Segment Open

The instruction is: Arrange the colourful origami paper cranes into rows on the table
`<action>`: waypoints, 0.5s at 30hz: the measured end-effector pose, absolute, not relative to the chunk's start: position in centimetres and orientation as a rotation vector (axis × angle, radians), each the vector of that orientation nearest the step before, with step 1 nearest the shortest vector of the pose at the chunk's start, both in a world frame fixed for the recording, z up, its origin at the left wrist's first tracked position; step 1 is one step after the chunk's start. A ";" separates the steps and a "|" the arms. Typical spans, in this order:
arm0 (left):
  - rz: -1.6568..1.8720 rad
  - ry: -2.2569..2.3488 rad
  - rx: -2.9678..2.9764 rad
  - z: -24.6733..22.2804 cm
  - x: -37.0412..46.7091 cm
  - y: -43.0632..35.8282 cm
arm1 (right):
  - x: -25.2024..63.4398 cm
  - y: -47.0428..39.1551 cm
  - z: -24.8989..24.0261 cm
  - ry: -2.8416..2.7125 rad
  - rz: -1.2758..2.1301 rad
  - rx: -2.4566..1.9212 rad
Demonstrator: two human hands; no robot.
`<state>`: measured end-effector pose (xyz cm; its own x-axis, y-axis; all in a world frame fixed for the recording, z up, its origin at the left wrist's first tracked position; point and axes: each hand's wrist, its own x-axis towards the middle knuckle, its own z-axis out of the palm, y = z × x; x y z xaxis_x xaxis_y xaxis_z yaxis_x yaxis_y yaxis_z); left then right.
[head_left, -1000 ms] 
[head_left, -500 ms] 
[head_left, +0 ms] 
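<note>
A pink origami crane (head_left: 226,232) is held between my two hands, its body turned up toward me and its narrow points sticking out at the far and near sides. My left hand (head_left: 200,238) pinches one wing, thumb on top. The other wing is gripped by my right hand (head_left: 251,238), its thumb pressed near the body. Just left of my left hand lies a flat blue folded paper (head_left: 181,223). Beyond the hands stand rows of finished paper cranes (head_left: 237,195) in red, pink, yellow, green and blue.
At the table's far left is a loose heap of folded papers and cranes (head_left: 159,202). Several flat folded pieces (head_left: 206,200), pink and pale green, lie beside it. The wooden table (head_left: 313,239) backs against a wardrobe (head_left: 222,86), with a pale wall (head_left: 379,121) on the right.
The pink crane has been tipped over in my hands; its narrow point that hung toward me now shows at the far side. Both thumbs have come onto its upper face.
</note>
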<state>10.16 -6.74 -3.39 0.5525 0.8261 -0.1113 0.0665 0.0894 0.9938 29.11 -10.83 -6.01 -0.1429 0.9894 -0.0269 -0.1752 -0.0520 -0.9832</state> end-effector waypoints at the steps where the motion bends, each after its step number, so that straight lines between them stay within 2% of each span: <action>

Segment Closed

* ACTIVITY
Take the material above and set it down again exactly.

* SOLUTION TO THE PROBLEM
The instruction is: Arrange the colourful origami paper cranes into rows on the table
`<action>`: waypoints, 0.5s at 30hz: the measured end-effector pose, absolute, not relative to the chunk's start: position in centimetres and orientation as a rotation vector (axis × angle, radians), each the vector of that orientation nearest the step before, with step 1 nearest the shortest vector of the pose at the chunk's start, both in a world frame fixed for the recording, z up, its origin at the left wrist's first tracked position; step 1 is one step after the chunk's start. A ";" separates the steps and a "|" the arms. Typical spans, in this order:
arm0 (left):
  - rz: -1.6568..1.8720 rad
  - ry: -2.2569..2.3488 rad
  - rx: -2.9678..2.9764 rad
  - z: -24.6733..22.2804 cm
  - x: -37.0412..46.7091 cm
  - y: -43.0632..35.8282 cm
arm1 (right):
  - x: -25.2024..63.4398 cm
  - y: -47.0428..39.1551 cm
  - z: -24.8989..24.0261 cm
  - ry: -2.8416..2.7125 rad
  - rz: -1.2758..2.1301 rad
  - rx: -2.4566..1.9212 rad
Demonstrator: two human hands; no robot.
`<state>`: measured end-effector pose (xyz cm; its own x-axis, y-axis; all in a world frame fixed for the recording, z up, its origin at the left wrist's first tracked position; point and axes: each hand's wrist, its own x-axis towards the middle knuckle, its own z-axis out of the palm, y = z × x; x y z xaxis_x xaxis_y xaxis_z yaxis_x yaxis_y yaxis_z); left then right.
[head_left, -1000 ms] 
[head_left, -500 ms] 
[head_left, +0 ms] 
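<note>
A pink origami crane (head_left: 226,232) is held between my two hands, its body turned up toward me and its narrow points sticking out at the far and near sides. My left hand (head_left: 200,238) pinches one wing, thumb on top. The other wing is gripped by my right hand (head_left: 251,238), its thumb pressed near the body. Just left of my left hand lies a flat blue folded paper (head_left: 181,223). Beyond the hands stand rows of finished paper cranes (head_left: 237,195) in red, pink, yellow, green and blue.
At the table's far left is a loose heap of folded papers and cranes (head_left: 159,202). Several flat folded pieces (head_left: 206,200), pink and pale green, lie beside it. The wooden table (head_left: 313,239) backs against a wardrobe (head_left: 222,86), with a pale wall (head_left: 379,121) on the right.
The pink crane has been tipped over in my hands; its narrow point that hung toward me now shows at the far side. Both thumbs have come onto its upper face.
</note>
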<state>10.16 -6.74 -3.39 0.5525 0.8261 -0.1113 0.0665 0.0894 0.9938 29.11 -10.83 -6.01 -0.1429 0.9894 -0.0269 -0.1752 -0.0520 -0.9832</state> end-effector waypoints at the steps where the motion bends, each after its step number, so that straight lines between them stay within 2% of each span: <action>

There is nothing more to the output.